- [Aim of the exercise]
In the entries below, the lines from the one with "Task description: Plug" through the one with "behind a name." are to be copied exactly; both ends count.

════════════════

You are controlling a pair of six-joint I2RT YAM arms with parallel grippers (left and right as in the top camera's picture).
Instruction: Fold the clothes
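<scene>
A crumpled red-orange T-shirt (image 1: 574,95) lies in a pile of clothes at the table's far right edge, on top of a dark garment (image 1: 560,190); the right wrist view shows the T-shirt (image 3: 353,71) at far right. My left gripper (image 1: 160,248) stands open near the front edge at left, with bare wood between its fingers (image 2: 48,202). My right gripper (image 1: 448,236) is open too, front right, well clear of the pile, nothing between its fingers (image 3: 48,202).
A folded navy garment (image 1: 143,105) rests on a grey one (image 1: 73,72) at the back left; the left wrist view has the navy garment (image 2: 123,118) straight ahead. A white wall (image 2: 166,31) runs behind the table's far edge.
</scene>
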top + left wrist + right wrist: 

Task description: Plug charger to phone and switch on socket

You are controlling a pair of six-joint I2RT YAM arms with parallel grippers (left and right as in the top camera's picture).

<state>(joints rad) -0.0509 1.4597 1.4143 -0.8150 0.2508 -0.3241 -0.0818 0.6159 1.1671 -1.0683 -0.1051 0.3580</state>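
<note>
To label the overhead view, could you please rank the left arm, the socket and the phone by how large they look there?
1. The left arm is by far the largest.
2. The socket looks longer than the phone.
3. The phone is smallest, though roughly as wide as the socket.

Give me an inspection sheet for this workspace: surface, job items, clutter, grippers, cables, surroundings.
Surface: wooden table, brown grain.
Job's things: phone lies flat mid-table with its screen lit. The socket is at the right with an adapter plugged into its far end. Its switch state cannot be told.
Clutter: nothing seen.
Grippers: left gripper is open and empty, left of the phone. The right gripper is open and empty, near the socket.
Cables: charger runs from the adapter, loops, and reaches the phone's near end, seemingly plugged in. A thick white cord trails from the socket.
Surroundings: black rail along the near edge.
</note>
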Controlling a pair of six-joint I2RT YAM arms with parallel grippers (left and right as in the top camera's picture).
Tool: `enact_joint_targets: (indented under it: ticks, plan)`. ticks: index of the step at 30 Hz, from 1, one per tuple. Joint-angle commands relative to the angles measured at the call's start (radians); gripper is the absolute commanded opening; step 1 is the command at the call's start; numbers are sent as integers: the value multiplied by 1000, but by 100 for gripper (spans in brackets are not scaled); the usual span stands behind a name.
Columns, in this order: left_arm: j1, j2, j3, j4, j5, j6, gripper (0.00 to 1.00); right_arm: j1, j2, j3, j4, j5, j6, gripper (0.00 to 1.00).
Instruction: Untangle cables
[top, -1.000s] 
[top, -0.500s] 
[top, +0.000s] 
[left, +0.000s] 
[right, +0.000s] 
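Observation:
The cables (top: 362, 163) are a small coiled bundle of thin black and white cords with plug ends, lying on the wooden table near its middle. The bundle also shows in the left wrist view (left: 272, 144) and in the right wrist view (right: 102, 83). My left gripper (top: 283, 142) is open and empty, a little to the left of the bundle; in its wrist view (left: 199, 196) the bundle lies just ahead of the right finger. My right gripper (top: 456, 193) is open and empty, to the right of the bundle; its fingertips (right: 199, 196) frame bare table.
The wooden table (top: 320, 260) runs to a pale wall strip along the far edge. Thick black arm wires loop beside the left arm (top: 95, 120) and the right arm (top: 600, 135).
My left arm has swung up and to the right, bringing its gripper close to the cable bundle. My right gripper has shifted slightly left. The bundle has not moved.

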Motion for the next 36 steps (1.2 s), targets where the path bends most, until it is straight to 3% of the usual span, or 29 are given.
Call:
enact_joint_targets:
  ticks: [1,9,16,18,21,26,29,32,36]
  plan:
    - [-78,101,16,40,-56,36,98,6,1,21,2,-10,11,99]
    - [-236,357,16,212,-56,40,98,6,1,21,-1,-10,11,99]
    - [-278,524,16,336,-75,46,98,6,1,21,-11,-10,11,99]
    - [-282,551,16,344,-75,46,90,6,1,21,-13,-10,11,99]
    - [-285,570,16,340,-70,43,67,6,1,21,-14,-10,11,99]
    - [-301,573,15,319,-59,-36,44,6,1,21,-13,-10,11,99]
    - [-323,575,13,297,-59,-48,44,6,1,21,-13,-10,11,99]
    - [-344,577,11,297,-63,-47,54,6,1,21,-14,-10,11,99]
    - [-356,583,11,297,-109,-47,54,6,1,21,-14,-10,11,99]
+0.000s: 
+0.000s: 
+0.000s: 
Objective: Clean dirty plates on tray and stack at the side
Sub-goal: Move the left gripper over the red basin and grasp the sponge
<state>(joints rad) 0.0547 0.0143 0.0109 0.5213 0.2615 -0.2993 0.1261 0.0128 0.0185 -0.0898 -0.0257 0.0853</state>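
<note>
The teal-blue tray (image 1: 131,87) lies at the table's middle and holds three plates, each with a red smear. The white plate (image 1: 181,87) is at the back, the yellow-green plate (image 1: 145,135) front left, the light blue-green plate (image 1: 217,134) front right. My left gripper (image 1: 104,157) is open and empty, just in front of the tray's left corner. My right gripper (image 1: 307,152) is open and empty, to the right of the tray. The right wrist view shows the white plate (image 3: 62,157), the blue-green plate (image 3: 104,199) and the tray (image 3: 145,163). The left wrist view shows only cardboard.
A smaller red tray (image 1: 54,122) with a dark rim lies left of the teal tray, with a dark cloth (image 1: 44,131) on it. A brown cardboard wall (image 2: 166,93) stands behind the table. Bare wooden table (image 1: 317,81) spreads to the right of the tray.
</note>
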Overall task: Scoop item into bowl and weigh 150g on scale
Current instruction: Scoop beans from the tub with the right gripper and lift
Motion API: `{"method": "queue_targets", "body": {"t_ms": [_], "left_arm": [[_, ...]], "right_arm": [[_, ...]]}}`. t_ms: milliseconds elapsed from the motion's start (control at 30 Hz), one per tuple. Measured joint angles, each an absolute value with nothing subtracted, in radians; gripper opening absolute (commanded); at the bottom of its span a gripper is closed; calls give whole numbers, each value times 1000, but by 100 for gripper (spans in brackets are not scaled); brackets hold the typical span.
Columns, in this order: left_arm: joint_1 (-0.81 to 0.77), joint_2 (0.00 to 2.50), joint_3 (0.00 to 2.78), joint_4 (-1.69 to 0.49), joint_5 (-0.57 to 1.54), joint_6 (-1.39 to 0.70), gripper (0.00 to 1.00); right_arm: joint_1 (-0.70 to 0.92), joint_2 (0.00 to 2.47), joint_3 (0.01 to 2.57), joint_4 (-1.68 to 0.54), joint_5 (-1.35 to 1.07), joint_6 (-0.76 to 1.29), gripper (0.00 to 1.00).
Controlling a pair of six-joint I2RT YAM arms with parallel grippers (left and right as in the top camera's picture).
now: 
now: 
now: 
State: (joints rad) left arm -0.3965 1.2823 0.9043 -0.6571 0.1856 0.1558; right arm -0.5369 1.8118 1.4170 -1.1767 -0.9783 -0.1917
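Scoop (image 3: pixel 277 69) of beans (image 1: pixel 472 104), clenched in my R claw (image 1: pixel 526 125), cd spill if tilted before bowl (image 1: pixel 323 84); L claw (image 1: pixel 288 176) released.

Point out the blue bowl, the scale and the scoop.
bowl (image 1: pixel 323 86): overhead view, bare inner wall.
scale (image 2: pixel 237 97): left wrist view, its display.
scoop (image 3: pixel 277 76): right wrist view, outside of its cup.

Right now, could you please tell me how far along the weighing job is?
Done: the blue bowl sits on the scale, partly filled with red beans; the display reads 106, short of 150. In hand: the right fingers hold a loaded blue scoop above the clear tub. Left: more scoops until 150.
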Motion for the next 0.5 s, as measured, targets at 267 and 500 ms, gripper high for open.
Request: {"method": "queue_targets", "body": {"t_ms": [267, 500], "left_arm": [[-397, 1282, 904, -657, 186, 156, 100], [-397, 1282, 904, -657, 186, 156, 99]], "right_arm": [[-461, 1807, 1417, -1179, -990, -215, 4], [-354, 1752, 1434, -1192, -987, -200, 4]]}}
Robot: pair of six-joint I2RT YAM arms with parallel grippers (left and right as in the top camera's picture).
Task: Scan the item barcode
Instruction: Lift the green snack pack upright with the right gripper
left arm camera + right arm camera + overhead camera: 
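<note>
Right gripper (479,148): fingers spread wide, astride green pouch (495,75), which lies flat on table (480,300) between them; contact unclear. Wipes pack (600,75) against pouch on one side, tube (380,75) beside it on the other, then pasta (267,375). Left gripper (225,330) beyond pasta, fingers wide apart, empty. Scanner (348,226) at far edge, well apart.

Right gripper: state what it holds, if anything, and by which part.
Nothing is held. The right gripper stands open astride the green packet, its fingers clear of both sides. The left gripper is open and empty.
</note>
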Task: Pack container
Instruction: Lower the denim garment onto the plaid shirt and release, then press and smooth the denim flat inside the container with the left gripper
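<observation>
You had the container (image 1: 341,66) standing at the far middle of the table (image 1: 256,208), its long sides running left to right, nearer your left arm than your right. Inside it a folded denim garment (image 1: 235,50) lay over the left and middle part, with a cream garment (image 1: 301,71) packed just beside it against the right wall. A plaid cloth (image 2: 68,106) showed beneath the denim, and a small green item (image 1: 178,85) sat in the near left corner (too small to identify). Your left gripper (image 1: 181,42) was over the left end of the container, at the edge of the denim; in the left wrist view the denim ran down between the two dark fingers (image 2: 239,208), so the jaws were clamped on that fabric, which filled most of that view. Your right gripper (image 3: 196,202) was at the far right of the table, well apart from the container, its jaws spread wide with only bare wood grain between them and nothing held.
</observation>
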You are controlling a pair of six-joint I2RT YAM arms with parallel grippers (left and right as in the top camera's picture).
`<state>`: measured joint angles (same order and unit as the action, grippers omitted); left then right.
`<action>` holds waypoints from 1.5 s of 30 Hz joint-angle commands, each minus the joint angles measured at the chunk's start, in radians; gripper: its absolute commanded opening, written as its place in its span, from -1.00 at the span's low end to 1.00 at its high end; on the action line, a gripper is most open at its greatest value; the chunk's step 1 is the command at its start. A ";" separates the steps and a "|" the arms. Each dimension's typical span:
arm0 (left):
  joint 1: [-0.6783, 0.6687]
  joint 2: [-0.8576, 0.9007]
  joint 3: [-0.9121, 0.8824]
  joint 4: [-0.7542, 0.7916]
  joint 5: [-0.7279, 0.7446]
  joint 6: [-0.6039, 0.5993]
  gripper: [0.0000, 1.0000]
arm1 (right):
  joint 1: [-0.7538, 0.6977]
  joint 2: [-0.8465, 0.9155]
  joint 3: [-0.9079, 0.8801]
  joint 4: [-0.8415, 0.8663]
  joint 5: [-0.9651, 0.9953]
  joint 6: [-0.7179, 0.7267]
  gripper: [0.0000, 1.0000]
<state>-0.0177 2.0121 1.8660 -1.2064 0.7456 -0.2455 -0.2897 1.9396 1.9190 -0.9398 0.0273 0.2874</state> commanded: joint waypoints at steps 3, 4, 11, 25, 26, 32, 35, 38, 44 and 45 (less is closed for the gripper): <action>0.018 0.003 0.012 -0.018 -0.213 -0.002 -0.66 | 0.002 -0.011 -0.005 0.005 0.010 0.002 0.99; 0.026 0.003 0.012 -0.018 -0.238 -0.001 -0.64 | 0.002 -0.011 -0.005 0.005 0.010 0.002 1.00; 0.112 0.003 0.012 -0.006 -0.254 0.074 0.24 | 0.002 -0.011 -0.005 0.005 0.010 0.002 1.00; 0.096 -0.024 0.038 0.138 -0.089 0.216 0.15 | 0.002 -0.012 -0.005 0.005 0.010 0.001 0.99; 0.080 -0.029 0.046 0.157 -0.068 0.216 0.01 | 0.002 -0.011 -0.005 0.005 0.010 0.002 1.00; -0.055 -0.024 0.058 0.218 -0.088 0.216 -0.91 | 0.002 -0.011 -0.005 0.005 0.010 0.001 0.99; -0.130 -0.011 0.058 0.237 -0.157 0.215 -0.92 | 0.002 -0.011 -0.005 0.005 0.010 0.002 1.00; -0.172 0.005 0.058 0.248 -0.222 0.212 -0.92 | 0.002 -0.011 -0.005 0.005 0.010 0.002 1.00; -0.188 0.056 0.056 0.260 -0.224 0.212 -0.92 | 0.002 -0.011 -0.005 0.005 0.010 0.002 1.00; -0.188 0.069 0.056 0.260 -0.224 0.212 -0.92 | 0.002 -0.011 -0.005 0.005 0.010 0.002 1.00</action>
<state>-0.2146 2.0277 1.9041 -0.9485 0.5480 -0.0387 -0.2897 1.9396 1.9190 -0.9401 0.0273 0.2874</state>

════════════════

- [Answer]
Task description: Plug charger to phone and switch on socket

You are controlling a pair of six-joint I2RT YAM arms with parallel grippers (left and right as in the top camera's picture).

<state>(joints rad) -0.0509 1.4597 1.4143 -0.8150 0.2508 -0.3241 -0.0818 0.6159 1.1671 -1.0683 -0.1051 0.3580</state>
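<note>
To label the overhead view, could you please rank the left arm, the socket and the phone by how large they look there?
1. The left arm is by far the largest.
2. The socket looks longer than the phone.
3. The phone is smallest, though roughly as wide as the socket.

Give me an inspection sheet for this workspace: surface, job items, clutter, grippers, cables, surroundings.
Surface: wooden table, brown grain.
Job's things: phone lies flat mid-table with its screen lit. The socket is at the right with an adapter plugged into its far end. Its switch state cannot be told.
Clutter: nothing seen.
Grippers: left gripper is open and empty, left of the phone. The right gripper is open and empty, near the socket.
Cables: charger runs from the adapter, loops, and reaches the phone's near end, seemingly plugged in. A thick white cord trails from the socket.
Surroundings: black rail along the near edge.
</note>
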Controlling a pair of six-joint I2RT YAM arms with parallel grippers (left and right as in the top camera's picture).
Tool: `enact_joint_targets: (indented under it: ticks, plan)`. ticks: index of the step at 30 Hz, from 1, one per tuple. Joint-angle commands relative to the angles measured at the call's start (radians); gripper is the absolute commanded opening; step 1 is the command at the call's start; numbers are sent as integers: the value multiplied by 1000, but by 100 for gripper (spans in brackets are not scaled); the usual span stands behind a name.

The complete answer has been presented.